___ Provided data ___

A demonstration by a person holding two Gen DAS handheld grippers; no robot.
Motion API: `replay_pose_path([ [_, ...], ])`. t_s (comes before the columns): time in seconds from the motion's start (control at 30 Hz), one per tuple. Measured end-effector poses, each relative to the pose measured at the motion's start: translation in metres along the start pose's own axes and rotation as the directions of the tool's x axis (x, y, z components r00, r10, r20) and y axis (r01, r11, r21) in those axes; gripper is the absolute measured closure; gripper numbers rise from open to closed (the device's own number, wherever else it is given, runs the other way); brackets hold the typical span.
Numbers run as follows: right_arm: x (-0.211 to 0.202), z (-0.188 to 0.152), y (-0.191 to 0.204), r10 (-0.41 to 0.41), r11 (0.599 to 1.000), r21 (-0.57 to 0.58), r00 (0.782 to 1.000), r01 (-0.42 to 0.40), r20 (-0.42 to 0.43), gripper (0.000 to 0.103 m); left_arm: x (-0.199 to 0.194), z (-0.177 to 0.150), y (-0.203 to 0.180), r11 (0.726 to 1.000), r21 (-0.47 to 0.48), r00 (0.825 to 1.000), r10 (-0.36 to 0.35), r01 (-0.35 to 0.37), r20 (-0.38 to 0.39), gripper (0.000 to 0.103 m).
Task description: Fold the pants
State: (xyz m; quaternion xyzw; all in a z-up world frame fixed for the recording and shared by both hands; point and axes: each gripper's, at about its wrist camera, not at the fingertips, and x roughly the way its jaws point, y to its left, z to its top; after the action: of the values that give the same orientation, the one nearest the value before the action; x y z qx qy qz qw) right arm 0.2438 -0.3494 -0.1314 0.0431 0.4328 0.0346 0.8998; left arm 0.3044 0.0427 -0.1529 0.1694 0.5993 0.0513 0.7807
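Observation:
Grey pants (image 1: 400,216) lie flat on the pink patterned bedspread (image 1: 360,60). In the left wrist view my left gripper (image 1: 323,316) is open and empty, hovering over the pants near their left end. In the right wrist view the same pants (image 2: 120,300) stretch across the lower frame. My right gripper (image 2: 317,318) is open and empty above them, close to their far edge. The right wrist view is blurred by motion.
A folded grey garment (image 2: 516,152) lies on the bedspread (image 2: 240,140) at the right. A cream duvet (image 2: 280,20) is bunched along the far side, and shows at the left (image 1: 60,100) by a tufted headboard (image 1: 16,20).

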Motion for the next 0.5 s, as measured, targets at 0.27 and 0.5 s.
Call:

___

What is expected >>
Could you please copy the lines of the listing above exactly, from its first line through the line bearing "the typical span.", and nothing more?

Result for this task >>
A demonstration by a person holding two Gen DAS handheld grippers; no robot.
Motion API: `replay_pose_path([ [_, ...], ])`. t_s (comes before the columns): time in seconds from the motion's start (control at 30 Hz), one per tuple. Measured end-effector poses, each relative to the pose measured at the motion's start: translation in metres along the start pose's own axes and rotation as the directions of the tool's x axis (x, y, z components r00, r10, r20) and y axis (r01, r11, r21) in those axes; gripper is the absolute measured closure; gripper numbers rise from open to closed (the device's own number, wherever else it is given, runs the other way); brackets hold the typical span.

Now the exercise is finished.